● **Description of the task**
Return only the lines from the top of the material through the line marked by "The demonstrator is", unaltered.

=-=-=

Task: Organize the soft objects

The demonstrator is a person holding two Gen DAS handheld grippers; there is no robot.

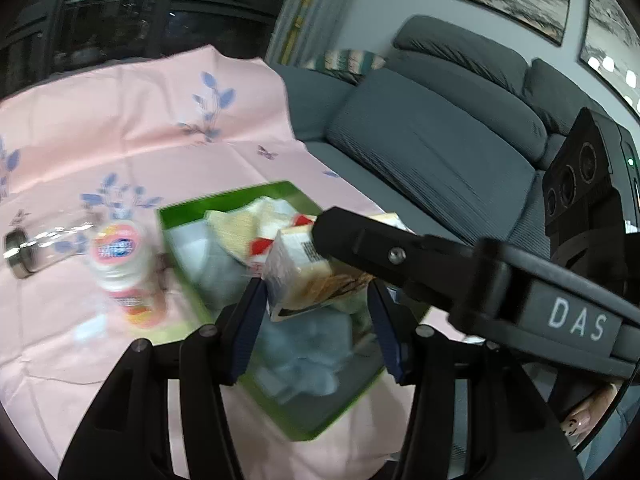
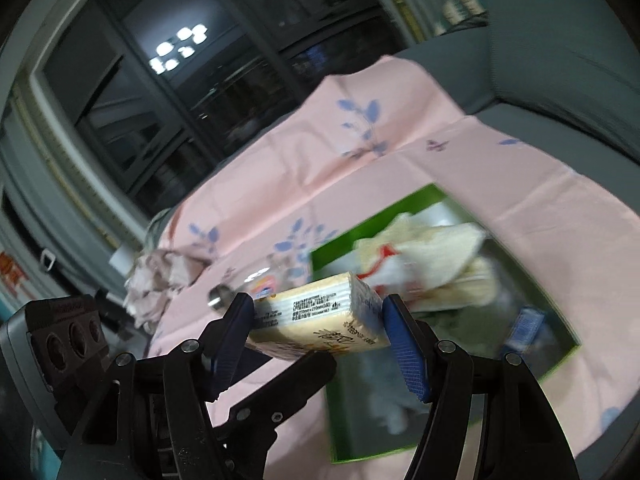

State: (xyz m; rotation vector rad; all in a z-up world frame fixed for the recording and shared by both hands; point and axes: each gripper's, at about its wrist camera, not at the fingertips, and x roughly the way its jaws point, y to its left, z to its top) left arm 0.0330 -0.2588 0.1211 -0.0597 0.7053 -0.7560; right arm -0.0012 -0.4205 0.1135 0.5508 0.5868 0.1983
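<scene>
A cream tissue pack (image 1: 304,276) hangs above an open green box (image 1: 188,216) and is gripped from two sides. My left gripper (image 1: 315,292) is shut on it, its blue pads pressing the pack's sides. In the right wrist view my right gripper (image 2: 318,308) is also shut on the tissue pack (image 2: 320,316) across its length. One right finger (image 1: 360,240) reaches in from the right in the left wrist view. The green box (image 2: 340,248) holds a cream cloth with red trim (image 2: 432,256), a pale blue soft item (image 1: 312,344) and a small blue packet (image 2: 524,328).
A pink floral cloth (image 1: 120,128) covers the table. Left of the box stand a pink-and-white bottle (image 1: 124,264) and a glass jar (image 1: 36,248) lying on its side. A crumpled pinkish cloth (image 2: 160,276) lies at the table's far edge. A grey sofa (image 1: 432,140) runs behind.
</scene>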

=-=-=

● **Task response**
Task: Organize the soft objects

The demonstrator is a person holding two Gen DAS handheld grippers; there is no robot.

The required output has been given.